The joke moving forward in the next decade or so for directors will be “how can I make my dream movie and convince any respectable movie company to somehow give me $82 million real dollars to make it, then somehow convince them it won’t be some like, and I don’t mean to be mean, like a bullshitting thing like (reference to 2011 film) Sucker Punch or something like that.” Ironically Snyder has given a new literal definition to the term ‘sucker punch’ only here it’ll be directly referred to by directors in their attempts to make their dream projects. I’m still thinking of how Sucker Punch could’ve actually worked a film.

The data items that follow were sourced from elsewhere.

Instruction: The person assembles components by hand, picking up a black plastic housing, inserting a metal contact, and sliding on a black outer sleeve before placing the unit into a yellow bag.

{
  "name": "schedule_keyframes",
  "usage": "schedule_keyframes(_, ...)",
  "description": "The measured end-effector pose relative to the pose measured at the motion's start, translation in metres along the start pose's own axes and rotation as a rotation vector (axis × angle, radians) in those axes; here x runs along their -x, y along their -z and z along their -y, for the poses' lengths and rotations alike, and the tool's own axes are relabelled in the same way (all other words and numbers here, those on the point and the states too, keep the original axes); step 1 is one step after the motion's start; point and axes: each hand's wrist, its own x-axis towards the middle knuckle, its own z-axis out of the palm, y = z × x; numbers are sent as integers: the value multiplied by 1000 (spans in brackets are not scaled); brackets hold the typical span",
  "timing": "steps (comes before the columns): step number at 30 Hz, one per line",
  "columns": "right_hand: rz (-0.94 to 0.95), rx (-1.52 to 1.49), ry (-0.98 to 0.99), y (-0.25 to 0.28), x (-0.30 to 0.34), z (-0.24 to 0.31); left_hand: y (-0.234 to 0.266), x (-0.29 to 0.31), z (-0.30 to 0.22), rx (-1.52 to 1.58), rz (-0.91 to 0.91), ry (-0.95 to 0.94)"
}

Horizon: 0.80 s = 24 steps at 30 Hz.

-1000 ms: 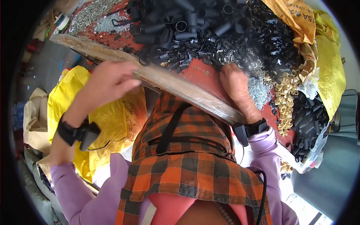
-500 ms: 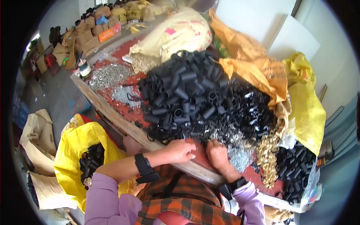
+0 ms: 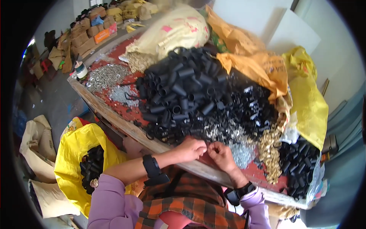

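My left hand point(image 3: 190, 149) is closed over the near edge of the red worktable point(image 3: 129, 113), its fingertips curled together. Close beside it, my right hand point(image 3: 222, 155) has thumb and fingers pinched together. Whatever the fingers hold is too small or hidden to name. Just beyond them lies a large heap of black plastic tubes point(image 3: 179, 89), with small black parts point(image 3: 251, 105) along its right side. Shiny metal clips point(image 3: 225, 131) and a pile of small silver pieces point(image 3: 242, 153) lie near my right hand. Brass-coloured pieces point(image 3: 270, 156) are heaped farther right.
A yellow sack point(image 3: 68, 162) with black tubes stands at the left below the table. Across the table lie a cream sack point(image 3: 171, 32) and an orange sack point(image 3: 263, 68); a yellow bag point(image 3: 309, 103) is at right. A small jar point(image 3: 81, 70) stands at the far left corner.
My two hands have come together, the left moving right toward the right hand. The right hand's fingers have drawn back from the metal clips. The whole view has shifted slightly.
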Motion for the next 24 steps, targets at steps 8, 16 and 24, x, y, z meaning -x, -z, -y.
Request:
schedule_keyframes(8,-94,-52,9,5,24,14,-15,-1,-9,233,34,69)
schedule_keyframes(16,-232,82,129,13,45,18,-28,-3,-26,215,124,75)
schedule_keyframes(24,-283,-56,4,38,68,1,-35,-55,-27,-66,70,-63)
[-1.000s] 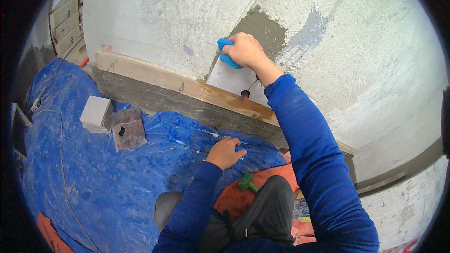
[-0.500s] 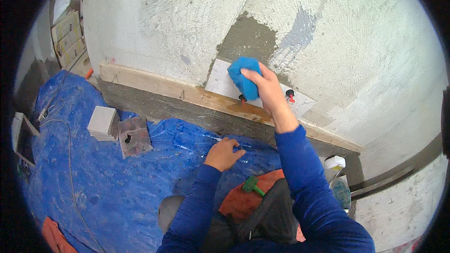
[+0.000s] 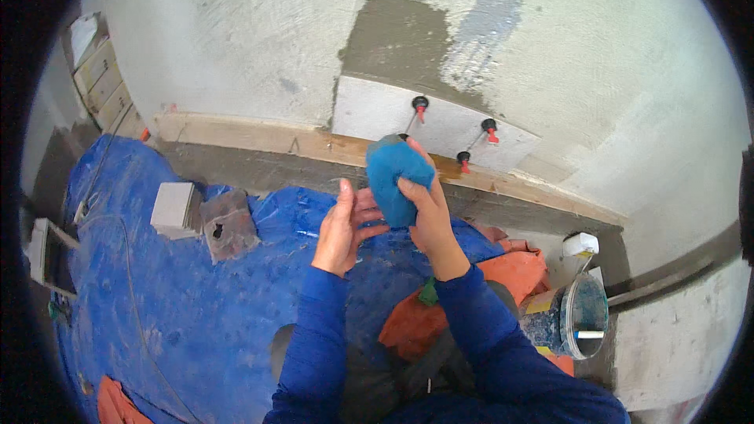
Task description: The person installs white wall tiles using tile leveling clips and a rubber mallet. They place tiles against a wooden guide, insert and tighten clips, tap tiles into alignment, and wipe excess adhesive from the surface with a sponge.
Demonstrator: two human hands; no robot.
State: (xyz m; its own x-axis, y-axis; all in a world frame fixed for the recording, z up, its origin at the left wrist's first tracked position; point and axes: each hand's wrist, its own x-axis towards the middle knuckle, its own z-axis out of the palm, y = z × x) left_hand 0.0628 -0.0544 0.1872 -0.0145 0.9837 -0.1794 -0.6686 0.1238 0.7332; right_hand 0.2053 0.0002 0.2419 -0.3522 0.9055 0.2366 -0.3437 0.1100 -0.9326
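Note:
A blue sponge [image 3: 393, 179] is gripped in my right hand [image 3: 433, 224], thumb across its near face. My left hand [image 3: 339, 229] is open beside it, palm toward the sponge and fingertips close to its lower left; whether they touch I cannot tell. Beyond both hands, a row of pale wall tiles [image 3: 365, 110] rests along a wooden batten [image 3: 228, 132]. Black-and-red tile levelling clips [image 3: 420, 106] stick out from the tiles. Above the row, dark grey mortar [image 3: 393, 35] covers a patch of the rough wall. The sponge hides part of the batten.
A blue tarp [image 3: 212, 314] covers the floor, with a stack of square tiles [image 3: 174, 208] and a dusty plastic-wrapped piece [image 3: 229, 226] on it. To my right stands a dirty bucket [image 3: 567, 318]. Orange cloth [image 3: 408, 330] and a green mallet [image 3: 429, 292] lie near my legs.
My right hand has brought the sponge off the tiles, down toward me. My left hand has risen and opened next to it. The view has shifted, showing more of the bucket.

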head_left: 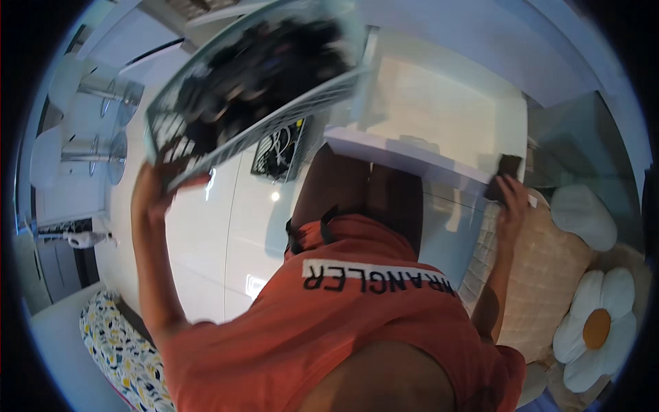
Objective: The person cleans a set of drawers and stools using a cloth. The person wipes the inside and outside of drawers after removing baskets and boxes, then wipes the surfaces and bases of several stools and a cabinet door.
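Observation:
My left hand point(165, 182) grips the near left corner of a pale lattice-sided plastic basket point(274, 106), which is tilted and held up at the upper left. Inside lies a heap of black items point(261, 69), too blurred to name. By the front right corner of a pulled-out white drawer point(439, 96), my right hand point(509, 196) is closed on a dark brown piece point(509, 165) that looks like cloth. Its fingers partly cover that piece.
On the glossy tiled floor, a smaller dark basket point(300, 147) with cables stands beyond my legs. White bar stools point(51, 154) are at the far left. To the right lie a beige quilted cushion point(542, 254) and a flower-shaped cushion point(614, 309); a patterned cushion point(127, 350) sits lower left.

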The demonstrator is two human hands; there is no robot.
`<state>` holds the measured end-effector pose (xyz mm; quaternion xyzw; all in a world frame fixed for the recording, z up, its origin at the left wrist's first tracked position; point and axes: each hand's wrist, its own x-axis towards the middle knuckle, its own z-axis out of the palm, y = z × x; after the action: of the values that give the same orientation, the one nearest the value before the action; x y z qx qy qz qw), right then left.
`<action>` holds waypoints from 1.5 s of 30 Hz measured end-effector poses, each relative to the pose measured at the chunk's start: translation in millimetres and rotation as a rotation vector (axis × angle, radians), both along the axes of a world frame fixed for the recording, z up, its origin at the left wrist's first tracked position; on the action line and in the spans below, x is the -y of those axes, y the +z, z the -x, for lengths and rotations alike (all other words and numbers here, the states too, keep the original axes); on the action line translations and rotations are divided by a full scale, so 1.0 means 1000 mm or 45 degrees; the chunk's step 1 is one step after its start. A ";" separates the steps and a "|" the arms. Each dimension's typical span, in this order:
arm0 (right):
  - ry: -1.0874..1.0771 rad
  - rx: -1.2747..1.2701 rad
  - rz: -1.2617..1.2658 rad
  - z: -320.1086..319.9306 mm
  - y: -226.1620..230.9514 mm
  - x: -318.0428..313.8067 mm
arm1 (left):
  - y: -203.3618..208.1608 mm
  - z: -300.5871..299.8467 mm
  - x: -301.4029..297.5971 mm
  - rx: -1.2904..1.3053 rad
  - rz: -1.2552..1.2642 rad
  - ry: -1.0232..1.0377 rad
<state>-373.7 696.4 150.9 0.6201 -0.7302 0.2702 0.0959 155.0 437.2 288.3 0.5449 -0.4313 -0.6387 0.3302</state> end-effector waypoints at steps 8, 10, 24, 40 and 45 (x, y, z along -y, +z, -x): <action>0.377 0.160 -0.297 -0.112 0.035 0.111 | -0.205 -0.141 -0.106 -0.029 -0.082 0.829; 0.640 1.189 -0.560 -0.095 0.042 0.154 | -0.265 -0.169 -0.125 -0.095 -0.177 1.043; 0.146 -0.479 -0.354 0.055 -0.076 0.318 | -0.466 -0.128 -0.186 -0.285 -0.475 0.911; 0.294 0.125 -0.117 -0.015 -0.171 0.285 | -0.157 0.135 -0.009 0.713 1.325 0.449; 0.767 -0.103 -0.386 -0.037 -0.146 0.279 | -0.122 0.267 -0.006 0.461 1.470 -0.908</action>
<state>-337.1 417.2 5.0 0.8254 -0.5417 0.1499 -0.0526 -111.7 443.7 166.8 0.2055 -0.9021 -0.2761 0.2603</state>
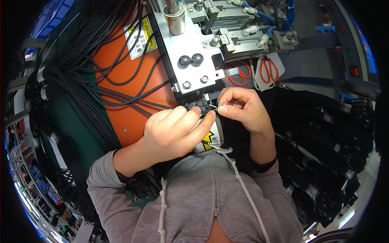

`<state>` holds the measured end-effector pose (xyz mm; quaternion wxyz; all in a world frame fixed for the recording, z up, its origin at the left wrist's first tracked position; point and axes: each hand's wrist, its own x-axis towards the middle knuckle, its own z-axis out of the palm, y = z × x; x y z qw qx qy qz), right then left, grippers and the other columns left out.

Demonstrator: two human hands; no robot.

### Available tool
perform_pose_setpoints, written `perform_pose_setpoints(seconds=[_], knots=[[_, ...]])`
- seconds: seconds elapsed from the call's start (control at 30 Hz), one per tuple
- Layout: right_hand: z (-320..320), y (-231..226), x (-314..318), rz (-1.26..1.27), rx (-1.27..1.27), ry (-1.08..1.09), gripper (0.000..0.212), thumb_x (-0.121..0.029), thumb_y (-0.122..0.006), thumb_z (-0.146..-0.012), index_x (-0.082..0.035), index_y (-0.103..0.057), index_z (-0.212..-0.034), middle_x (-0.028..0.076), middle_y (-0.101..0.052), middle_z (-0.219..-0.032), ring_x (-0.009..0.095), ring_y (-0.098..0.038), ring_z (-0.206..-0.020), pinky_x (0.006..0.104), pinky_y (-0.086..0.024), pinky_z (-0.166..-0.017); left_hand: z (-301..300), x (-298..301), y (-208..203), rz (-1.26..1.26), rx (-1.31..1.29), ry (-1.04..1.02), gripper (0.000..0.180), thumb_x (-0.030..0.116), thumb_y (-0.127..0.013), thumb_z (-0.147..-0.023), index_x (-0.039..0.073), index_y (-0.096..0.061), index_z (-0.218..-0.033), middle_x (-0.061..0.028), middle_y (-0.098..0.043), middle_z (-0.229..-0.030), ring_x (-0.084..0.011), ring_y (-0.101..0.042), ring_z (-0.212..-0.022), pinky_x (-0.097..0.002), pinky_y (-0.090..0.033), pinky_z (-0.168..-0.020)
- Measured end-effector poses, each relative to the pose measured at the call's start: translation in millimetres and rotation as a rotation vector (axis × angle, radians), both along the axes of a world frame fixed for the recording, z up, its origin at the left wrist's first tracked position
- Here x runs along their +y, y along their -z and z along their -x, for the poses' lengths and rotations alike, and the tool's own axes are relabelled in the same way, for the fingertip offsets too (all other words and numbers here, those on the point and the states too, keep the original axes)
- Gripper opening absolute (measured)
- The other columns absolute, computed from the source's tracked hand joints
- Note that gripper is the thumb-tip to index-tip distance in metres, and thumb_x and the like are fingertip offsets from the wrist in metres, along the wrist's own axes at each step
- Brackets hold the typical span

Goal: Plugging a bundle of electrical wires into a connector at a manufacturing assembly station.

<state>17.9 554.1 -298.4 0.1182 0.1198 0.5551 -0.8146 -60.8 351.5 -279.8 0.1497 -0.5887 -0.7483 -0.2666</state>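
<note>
My left hand (172, 129) pinches a thin black cable (133, 102) at its end, right below the metal press head (190, 52). My right hand (243, 109) pinches the cable's fine coloured wire tips (215, 106) between thumb and forefinger, a finger's width from the left hand's fingertips. Both hands sit against the small black fixture (198, 106) under the silver plate. The cable runs off to the left across the orange machine body (129, 81).
A thick bundle of black cables (69, 69) hangs at the left; another pile of black cables (328, 137) lies at the right. Two orange-handled scissors (268, 69) hang behind the machine. Pneumatic fittings with blue hoses (263, 18) sit on top. My grey hoodie (202, 194) fills the bottom.
</note>
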Motion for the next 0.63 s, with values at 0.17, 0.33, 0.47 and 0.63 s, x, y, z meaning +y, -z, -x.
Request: perform_pose_setpoints(seconds=[0.17,0.33,0.47,0.63], knots=[[4,3,-11,-0.534,0.29,0.115,0.007,0.001,-0.067,-0.078,0.001,-0.06,-0.076,0.005,-0.059,-0.074,0.014,-0.055,-0.07,0.0248,-0.043,-0.066,-2,1,5,0.073,-0.029,-0.06,0.039,0.007,-0.069,-0.064,0.011,-0.071,-0.103,-0.0028,-0.055,-0.081,-0.0104,-0.05,-0.056,-0.0237,-0.038,-0.042],[8,8,-26,-1.031,0.505,0.265,0.008,0.003,-0.066,-0.074,0.002,-0.059,-0.074,0.007,-0.058,-0.07,0.019,-0.056,-0.066,0.0283,-0.044,-0.063,-9,3,-1,0.226,-0.038,-0.172,0.042,0.004,-0.067,-0.066,0.011,-0.07,-0.107,-0.0022,-0.048,-0.076,-0.0106,-0.052,-0.059,-0.0246,-0.04,-0.043],[8,11,-28,-1.096,0.513,0.246,0.007,0.003,-0.065,-0.073,0.002,-0.058,-0.074,0.008,-0.058,-0.069,0.021,-0.055,-0.065,0.0298,-0.044,-0.061,-10,4,-5,0.291,-0.043,-0.207,0.042,0.004,-0.067,-0.067,0.01,-0.07,-0.108,-0.0017,-0.046,-0.074,-0.0107,-0.052,-0.061,-0.024,-0.041,-0.044],[8,25,-33,-0.851,0.357,0.349,0.006,0.001,-0.064,-0.075,0.0,-0.058,-0.074,0.007,-0.059,-0.074,0.019,-0.055,-0.066,0.0311,-0.044,-0.061,-6,4,4,0.216,-0.045,-0.174,0.044,0.002,-0.066,-0.067,0.011,-0.069,-0.11,-0.0016,-0.045,-0.075,-0.0109,-0.052,-0.06,-0.025,-0.042,-0.045]])
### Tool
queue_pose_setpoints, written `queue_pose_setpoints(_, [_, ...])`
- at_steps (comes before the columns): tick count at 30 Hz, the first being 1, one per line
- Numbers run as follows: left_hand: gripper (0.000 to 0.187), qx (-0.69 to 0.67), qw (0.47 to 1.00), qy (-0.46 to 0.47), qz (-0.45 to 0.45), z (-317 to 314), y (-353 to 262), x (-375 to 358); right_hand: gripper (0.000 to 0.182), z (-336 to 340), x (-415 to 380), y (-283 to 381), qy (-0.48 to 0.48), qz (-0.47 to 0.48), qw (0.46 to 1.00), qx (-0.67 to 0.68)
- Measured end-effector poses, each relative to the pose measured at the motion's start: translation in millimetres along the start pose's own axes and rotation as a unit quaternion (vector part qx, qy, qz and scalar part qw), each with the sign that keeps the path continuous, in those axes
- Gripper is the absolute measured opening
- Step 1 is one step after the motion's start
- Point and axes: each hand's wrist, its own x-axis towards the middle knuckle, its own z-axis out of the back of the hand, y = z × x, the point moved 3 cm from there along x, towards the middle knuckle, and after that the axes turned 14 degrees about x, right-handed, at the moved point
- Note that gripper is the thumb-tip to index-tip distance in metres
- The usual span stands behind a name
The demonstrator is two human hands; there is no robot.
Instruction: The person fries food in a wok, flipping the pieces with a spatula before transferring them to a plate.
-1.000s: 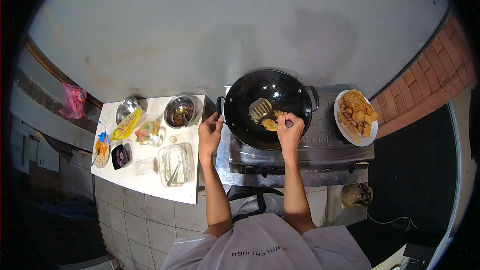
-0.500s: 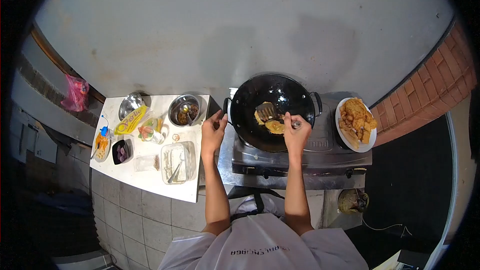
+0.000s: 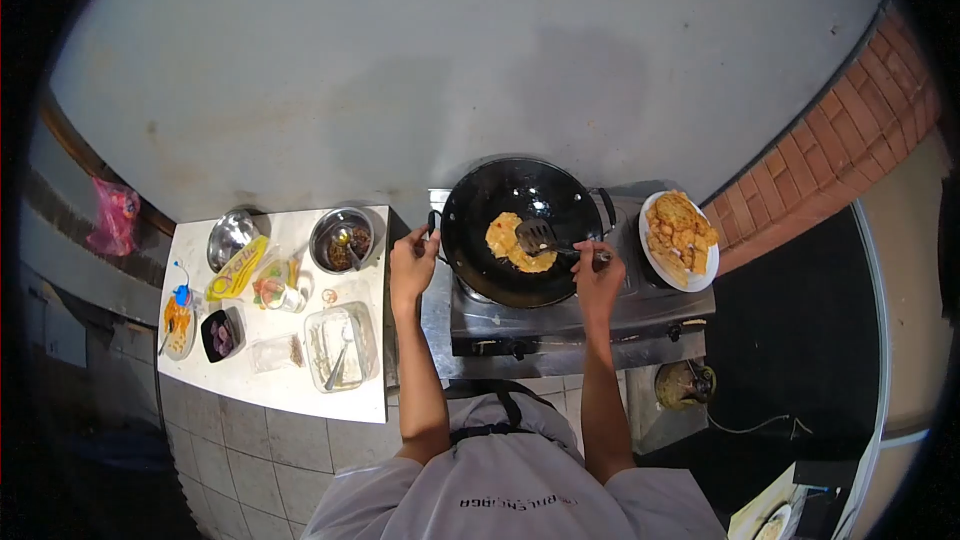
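My right hand (image 3: 600,275) is closed round the handle of a slotted spatula (image 3: 537,237). The spatula's dark head lies over a golden fritter (image 3: 503,233) in the black wok (image 3: 515,285), covering part of it. At the wok's left side, my left hand (image 3: 411,265) is closed on the black loop handle (image 3: 434,222). The wok sits over the left part of a steel gas stove (image 3: 580,320). To its right stands a white oval plate (image 3: 700,278) piled with fried pieces (image 3: 678,225).
On the white table (image 3: 230,390) at left are a steel bowl (image 3: 232,240), another bowl with a spoon (image 3: 342,240), a yellow packet (image 3: 237,270), a small black bowl (image 3: 221,335) and a glass container (image 3: 340,345). A grey wall (image 3: 480,60) rises behind the stove.
My left hand has come onto the wok's handle. The spatula has turned, and more of the fritter shows now, lying flatter. The whole view has shifted slightly.
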Motion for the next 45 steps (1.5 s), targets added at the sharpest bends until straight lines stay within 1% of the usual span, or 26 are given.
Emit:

Originally it was aimed to be a R-rated film and eventually was decided to be a PG-13 movie, so much so that cuts were made to the movie. I still have an odd faith in Snyder as a film maker, more so to the fact that I think as long as a film has proper source material he’s ok. If you give him an opportunity to go balls out and have complete free reign, the end result is Sucker Punch while in most ways you are left with something utterly disastrous. Because of the PG-13 rating, it was decided that highly elaborate dance/song scenes had been completely removed from the movie. Whether it was the burlesque setup of young girls performing in scantily-clad outfits, whatever reason it ended up being, those scenes were removed. It’s curious as to think what place those scenes would’ve had in the movie. Or more so where they would’be been, how would they have sequenced into the film and possible would the movie been any different?

Sucker Punch is so reliant on song and dance, that it’s absolutely abnormal as to why those scenes were removed at all. By so reliant, I mean both song and dance are the mechanisms used to propel the girls into the fantasy world that Snyder presents. It’s this thought where I think maybe Sucker Punch was intended to be a musical. Or maybe it wasn’t, but maybe it should’ve been a musical.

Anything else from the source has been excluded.